Battery Bienvenue
Battery Bienvenue is a ruined coastal gun battery located in St. Bernard Parish, Louisiana. It was built as part of the harbor defense of New Orleans, and located at a strategic fork where Bayou Bienvenue and Bayou Villeré join. Bayou Bienvenue, from Lake Borgne, was the route used by the British late in 1814 to approach the city.
![](../I/m/Fort_Villere.jpg)
The battery was first constructed in 1815 and improved over the years. The initial armament was planned for one 24-pounder and two 18-pounder cannons.

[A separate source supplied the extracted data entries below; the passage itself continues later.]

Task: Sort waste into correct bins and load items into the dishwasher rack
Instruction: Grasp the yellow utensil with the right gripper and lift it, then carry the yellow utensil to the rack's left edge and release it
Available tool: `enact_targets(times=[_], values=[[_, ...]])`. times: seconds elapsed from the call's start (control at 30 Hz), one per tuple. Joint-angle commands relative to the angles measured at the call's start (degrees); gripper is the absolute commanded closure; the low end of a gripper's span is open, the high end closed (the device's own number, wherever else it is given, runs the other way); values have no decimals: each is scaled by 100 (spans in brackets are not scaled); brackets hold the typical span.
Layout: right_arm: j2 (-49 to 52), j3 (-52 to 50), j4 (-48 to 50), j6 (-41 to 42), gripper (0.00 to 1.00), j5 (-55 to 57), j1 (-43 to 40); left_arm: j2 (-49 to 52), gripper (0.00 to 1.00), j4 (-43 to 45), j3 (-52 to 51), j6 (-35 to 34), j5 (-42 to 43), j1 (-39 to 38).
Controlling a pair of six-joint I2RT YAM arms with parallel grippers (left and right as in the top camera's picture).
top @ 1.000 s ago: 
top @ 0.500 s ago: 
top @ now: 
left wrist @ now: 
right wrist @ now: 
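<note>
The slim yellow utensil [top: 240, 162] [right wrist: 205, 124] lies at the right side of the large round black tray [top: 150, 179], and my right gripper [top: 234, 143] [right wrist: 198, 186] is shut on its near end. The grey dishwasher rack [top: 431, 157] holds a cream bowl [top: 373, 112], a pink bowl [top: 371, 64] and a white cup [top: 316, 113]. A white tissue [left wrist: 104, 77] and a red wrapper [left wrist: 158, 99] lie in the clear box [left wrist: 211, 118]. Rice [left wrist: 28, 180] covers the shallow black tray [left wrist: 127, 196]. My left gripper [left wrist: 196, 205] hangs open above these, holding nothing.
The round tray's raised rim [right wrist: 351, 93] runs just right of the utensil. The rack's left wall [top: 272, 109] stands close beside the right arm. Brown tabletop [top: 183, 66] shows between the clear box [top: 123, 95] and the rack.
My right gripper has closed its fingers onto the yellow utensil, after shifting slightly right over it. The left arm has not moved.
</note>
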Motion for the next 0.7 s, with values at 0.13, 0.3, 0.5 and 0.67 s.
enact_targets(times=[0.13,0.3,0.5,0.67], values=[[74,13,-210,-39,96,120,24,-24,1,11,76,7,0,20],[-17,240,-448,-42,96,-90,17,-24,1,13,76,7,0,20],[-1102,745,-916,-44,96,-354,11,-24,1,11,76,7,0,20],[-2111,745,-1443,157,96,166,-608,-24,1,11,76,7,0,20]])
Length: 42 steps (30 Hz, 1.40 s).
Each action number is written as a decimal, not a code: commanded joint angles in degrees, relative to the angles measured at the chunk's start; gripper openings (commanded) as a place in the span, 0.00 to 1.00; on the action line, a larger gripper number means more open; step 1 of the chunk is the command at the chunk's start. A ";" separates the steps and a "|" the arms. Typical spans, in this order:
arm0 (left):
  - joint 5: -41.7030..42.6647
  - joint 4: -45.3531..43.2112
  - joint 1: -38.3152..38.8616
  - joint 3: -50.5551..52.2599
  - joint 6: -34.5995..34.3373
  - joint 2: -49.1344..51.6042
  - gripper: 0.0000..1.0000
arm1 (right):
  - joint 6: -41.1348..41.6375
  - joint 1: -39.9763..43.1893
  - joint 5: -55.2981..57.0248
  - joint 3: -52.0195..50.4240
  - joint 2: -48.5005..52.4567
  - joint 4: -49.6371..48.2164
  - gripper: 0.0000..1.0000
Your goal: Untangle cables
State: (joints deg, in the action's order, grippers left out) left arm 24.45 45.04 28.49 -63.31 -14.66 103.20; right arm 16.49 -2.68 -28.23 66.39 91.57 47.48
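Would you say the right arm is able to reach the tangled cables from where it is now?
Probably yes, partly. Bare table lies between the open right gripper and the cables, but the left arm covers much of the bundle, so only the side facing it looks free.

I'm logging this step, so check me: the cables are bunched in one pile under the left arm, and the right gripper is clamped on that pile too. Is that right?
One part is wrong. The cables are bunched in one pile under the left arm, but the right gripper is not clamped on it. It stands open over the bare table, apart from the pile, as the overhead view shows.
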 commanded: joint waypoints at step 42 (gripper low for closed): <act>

In 1826, the plan expanded to twenty-four 32-pounders and two 13-inch mortars with a garrison of one artillery company.
Eventually four buildings occupied the parade ground: barracks, officers quarters, a guardhouse, and an artillery magazine. The battery was about 600 feet wide, with the guns pointed toward the mouth of Bayou Bienvenue (toward Lake Borgne) and was surrounded by a moat that connected to the bayou. The battery was abandoned a few years after the American Civil War, in 1872.
Sources
- LaTour, A. LaCarriere (1816). Historical Memoir of the War in West Florida and Louisiana. John Conrad and Co. p. plate V.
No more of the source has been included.